WHAT YOU ARE ASKED TO DO: Look through the entries for the string "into", and copy each line that holds it.

*** ENTRIES PROVIDED Section Begins ***

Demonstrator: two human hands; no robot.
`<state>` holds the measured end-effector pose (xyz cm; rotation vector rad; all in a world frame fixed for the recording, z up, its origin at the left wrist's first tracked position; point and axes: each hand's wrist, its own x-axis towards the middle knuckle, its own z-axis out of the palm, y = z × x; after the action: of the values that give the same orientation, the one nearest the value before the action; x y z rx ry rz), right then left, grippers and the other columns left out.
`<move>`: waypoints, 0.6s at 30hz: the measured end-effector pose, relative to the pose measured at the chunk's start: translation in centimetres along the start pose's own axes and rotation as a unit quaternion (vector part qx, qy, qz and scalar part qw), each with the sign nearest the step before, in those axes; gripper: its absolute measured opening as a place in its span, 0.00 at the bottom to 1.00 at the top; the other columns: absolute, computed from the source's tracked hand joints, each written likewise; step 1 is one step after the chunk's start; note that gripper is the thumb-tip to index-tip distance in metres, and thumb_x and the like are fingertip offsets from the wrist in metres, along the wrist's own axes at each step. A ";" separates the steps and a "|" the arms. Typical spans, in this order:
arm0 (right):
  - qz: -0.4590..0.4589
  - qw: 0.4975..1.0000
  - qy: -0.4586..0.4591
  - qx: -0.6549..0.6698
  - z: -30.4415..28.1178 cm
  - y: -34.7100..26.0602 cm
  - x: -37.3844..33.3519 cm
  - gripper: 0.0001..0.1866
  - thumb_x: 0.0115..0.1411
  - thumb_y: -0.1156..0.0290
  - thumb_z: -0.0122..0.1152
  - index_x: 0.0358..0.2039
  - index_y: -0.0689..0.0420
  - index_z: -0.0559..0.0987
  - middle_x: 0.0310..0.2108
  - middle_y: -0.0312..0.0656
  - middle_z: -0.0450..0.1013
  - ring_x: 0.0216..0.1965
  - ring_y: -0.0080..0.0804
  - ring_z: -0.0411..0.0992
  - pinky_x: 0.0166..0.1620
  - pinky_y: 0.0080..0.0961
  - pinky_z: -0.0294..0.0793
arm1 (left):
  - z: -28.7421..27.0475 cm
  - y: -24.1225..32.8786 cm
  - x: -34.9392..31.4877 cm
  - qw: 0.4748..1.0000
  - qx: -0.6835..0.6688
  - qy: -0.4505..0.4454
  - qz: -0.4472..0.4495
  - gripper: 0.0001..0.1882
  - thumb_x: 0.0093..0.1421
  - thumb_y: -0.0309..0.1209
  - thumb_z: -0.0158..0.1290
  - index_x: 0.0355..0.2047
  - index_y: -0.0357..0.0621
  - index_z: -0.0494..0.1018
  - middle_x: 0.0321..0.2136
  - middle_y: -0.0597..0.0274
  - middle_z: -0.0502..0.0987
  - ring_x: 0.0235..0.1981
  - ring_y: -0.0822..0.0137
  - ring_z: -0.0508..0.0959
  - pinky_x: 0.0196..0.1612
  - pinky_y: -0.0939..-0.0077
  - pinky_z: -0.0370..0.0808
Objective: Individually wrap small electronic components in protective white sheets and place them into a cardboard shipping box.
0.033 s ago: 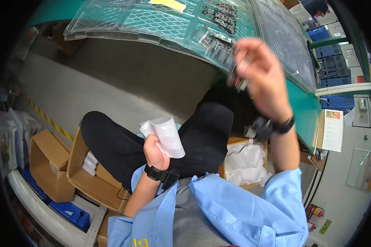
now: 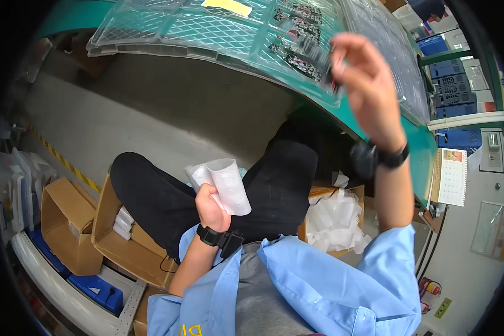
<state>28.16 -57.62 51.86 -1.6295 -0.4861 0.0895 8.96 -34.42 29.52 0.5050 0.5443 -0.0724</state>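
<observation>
White foam pouch (image 2: 231, 189) sits clamped in the left hand (image 2: 212, 211) near centre; the right hand (image 2: 371, 87), upper right, pinches a blurred dark piece (image 2: 331, 83).

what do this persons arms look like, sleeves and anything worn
The left sleeve and right sleeve are light blue, ending well short of the wrists. A black left strap and right strap each carry a dark, boxy device. No glove shows on the left grip or the blurred right grip.
</observation>
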 end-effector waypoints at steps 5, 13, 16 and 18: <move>-0.102 0.964 0.023 -0.245 -8.1 3.3 12.5 0.12 0.57 0.76 0.58 0.42 0.63 0.77 0.31 0.43 0.75 0.34 0.28 0.74 0.39 0.26 0.73 | 0.8 0.7 -0.6 0.999 -0.050 -0.009 -0.018 0.25 0.58 0.34 0.39 0.53 0.35 0.69 0.44 0.49 0.79 0.44 0.54 0.80 0.51 0.60 0.76; -0.159 0.799 0.134 -0.564 -14.8 11.2 25.9 0.10 0.47 0.76 0.60 0.31 0.62 0.82 0.30 0.54 0.79 0.36 0.48 0.78 0.41 0.39 0.76 | 0.4 0.7 -1.8 0.999 -0.025 -0.027 0.003 0.25 0.59 0.34 0.42 0.55 0.38 0.69 0.48 0.54 0.78 0.49 0.56 0.79 0.55 0.60 0.74; -0.133 0.799 0.104 -0.578 -15.4 12.7 27.0 0.10 0.47 0.74 0.59 0.30 0.61 0.84 0.30 0.55 0.79 0.35 0.49 0.79 0.41 0.40 0.76 | 1.1 0.4 -1.6 1.000 -0.022 -0.012 0.002 0.25 0.59 0.33 0.43 0.57 0.39 0.68 0.50 0.55 0.78 0.52 0.57 0.78 0.57 0.61 0.74; -0.112 0.798 0.092 -0.585 -15.7 12.8 26.9 0.10 0.47 0.73 0.59 0.29 0.60 0.85 0.30 0.56 0.79 0.35 0.50 0.79 0.41 0.40 0.76 | 1.8 0.1 -1.4 1.000 -0.021 0.000 0.001 0.26 0.59 0.33 0.44 0.58 0.39 0.68 0.52 0.55 0.77 0.53 0.57 0.78 0.57 0.61 0.73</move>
<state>61.09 -63.06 47.61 -2.7307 -0.6218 -0.6802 8.62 -35.29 31.56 0.4649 0.5434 -0.0599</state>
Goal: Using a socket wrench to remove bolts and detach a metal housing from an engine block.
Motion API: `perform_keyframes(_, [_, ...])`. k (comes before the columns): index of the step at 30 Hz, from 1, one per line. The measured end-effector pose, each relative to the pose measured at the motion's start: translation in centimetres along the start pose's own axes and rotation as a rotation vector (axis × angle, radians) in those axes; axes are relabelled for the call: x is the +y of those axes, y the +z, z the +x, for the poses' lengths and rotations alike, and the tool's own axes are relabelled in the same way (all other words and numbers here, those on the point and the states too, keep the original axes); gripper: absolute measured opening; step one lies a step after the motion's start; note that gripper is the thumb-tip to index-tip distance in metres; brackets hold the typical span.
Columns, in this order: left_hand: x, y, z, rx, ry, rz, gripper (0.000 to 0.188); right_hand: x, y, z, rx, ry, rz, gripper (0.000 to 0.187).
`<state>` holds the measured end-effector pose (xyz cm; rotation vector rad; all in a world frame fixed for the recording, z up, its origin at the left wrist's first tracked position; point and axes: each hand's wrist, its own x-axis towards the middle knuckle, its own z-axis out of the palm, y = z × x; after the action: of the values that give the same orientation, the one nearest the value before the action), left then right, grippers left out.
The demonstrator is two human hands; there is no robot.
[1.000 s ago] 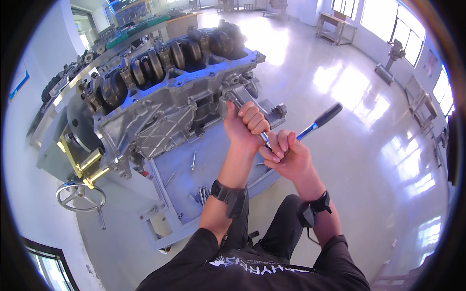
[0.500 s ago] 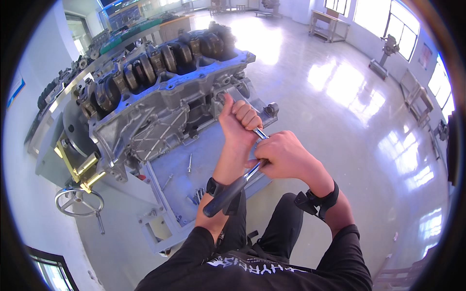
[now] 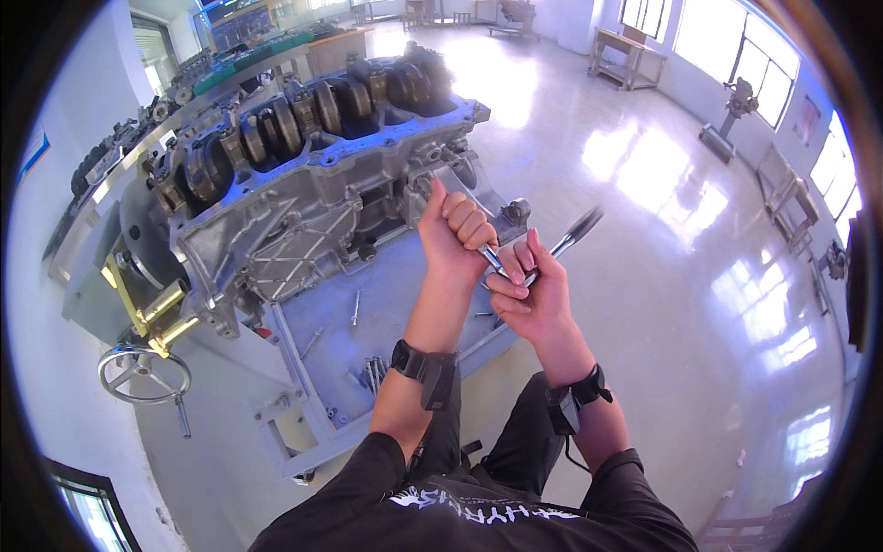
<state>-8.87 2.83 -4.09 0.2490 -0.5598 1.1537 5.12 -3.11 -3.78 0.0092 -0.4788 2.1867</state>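
My left hand (image 3: 455,228) is closed in a fist around a chrome extension bar (image 3: 491,258), with its thumb pointing up. My right hand (image 3: 532,296) is next to it, fingers curled around the head end of a socket wrench whose chrome shank (image 3: 559,247) and dark handle (image 3: 583,224) stick out to the upper right. The handle is slightly blurred. Bar and wrench meet between the two hands, but the joint is partly covered by my fingers. Just beyond my left hand is a grey engine block (image 3: 294,230), with its crankshaft (image 3: 308,110) exposed on top.
The block sits on a stand with a handwheel (image 3: 144,375) at left and gold-coloured pins (image 3: 164,313). On the tray (image 3: 405,294) below lie a long bolt (image 3: 356,308) and a cluster of bolts (image 3: 374,370). A bench with engine parts (image 3: 152,120) runs behind.
The wrench handle has swung from the lower left, over my left forearm, to the upper right. My right hand has turned over from back up to fingers showing. My left hand stays in place.
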Motion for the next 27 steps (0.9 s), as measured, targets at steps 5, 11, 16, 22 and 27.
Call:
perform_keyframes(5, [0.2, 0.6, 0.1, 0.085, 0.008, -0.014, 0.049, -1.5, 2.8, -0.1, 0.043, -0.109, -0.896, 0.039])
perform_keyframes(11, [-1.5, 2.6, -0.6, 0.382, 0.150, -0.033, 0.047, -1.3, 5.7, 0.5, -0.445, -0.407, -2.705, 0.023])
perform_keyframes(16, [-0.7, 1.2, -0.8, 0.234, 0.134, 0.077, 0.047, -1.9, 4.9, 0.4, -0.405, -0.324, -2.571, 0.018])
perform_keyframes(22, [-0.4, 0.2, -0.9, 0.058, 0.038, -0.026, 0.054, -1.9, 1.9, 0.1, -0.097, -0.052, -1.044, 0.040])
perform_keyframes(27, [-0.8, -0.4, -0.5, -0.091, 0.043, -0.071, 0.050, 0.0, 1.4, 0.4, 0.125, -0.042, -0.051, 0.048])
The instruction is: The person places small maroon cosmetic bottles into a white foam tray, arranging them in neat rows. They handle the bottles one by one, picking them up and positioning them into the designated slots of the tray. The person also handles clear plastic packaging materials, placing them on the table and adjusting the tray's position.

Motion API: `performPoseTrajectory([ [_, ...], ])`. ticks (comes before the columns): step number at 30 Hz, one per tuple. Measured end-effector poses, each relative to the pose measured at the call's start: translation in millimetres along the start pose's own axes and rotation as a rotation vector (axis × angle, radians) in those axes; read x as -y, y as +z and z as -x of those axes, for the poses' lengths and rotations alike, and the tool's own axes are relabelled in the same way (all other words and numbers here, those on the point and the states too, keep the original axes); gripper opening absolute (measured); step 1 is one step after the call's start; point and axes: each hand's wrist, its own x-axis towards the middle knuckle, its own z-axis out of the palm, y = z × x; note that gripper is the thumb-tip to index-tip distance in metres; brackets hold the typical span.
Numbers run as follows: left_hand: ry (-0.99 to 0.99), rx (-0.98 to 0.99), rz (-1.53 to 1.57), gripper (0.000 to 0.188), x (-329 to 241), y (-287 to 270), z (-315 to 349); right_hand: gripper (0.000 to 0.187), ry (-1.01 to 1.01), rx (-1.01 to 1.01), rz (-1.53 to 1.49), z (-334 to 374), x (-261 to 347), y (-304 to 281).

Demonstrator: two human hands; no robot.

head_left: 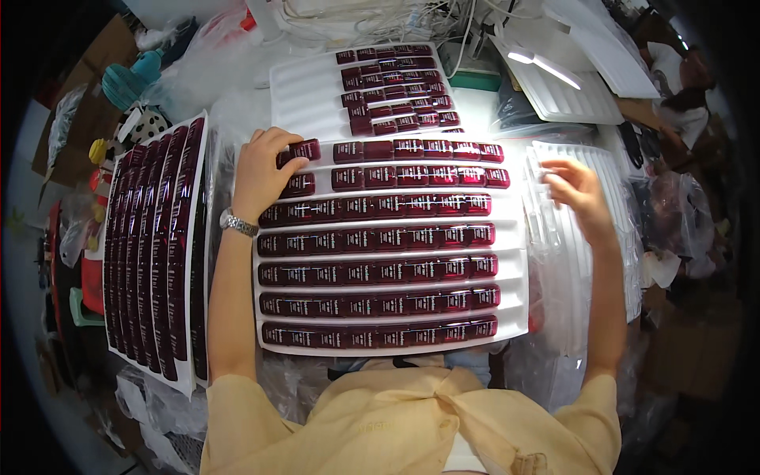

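Note:
In front of me lies a white ridged tray point(513, 261) with rows of small, glossy dark red block-shaped pieces point(380, 270) with pale print. At its far left corner, my left hand point(271, 168) pinches one dark red piece point(303, 150) between thumb and fingers. Just below it, another piece point(301, 185) sits at the row's left end. Gaps separate these two from the rest of the two far rows. My right hand point(576, 192) is raised off the tray's right side, fingers loosely bent and apart, with nothing visible in them.
Beyond stands a second white tray point(305, 91), partly filled with similar pieces. A filled tray point(198, 261) is tilted at my left. Stacked white ridged trays point(574, 293) in clear plastic lie at right. Further back are a lit lamp point(544, 68) and tangled white cables point(380, 16).

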Motion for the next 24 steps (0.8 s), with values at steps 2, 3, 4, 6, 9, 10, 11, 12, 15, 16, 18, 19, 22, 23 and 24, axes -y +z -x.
performPoseTrajectory([
  [2, -0.092, 0.011, 0.286, 0.03, -24, -2, 1, 0.026, -0.065, 0.186, -0.103, -9, 18, 44],
  [3, -0.139, 0.019, 0.427, 0.03, -36, -1, 3, 0.024, -0.087, 0.261, -0.183, -16, 21, 62],
  [4, -0.125, 0.025, 0.527, 0.028, -45, 0, 6, 0.022, -0.111, 0.284, -0.255, -24, 27, 84],
  [6, -0.092, 0.038, 0.734, 0.026, -61, 9, 11, 0.02, -0.151, 0.182, -0.377, -36, 42, 122],
  [9, -0.109, 0.089, 0.697, 0.03, -86, 0, 12, 0.018, -0.223, -0.043, -0.326, -45, 59, 163],
  [10, -0.111, 0.039, 0.757, 0.031, -87, 3, 15, 0.017, -0.26, -0.101, -0.329, -49, 60, 175],
  [11, -0.112, -0.012, 0.817, 0.032, -87, 9, 18, 0.017, -0.297, -0.16, -0.333, -51, 63, 185],
  [12, -0.112, -0.063, 0.876, 0.033, -88, 13, 20, 0.016, -0.358, -0.229, -0.314, -51, 68, 194],
  [15, -0.104, -0.216, 0.977, 0.027, -97, 21, 22, 0.016, -0.529, -0.425, -0.278, -49, 75, 210],
  [16, -0.11, -0.287, 0.993, 0.027, -99, 24, 23, 0.016, -0.56, -0.432, -0.238, -50, 73, 212],
  [18, -0.157, -0.303, 0.951, 0.027, -105, 25, 23, 0.017, -0.622, -0.446, -0.157, -50, 68, 212],
  [19, -0.173, -0.307, 0.964, 0.027, -108, 25, 23, 0.02, -0.624, -0.395, -0.077, -46, 69, 212],
  [22, -0.221, -0.198, 1.032, 0.025, -93, 20, 21, 0.026, -0.647, -0.272, 0.18, -37, 78, 201],
  [23, -0.257, -0.07, 1.002, 0.024, -79, 6, 16, 0.029, -0.586, -0.197, 0.121, -31, 78, 194],
  [24, -0.292, 0.057, 0.968, 0.023, -63, -5, 12, 0.028, -0.458, -0.125, 0.116, -27, 75, 185],
])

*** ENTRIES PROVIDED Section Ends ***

ANSWER TO THE EXERCISE:
Objective: Individually wrap small electronic components in protective white sheets and place them into a cardboard shipping box.
The instruction is: The person places small maroon cosmetic bottles into a white foam tray, arranging them in neat rows. They handle the bottles one by one, picking them up and positioning them into the designated slots of the tray. The person also handles clear plastic packaging materials, placing them on the table and adjusting the tray's position.

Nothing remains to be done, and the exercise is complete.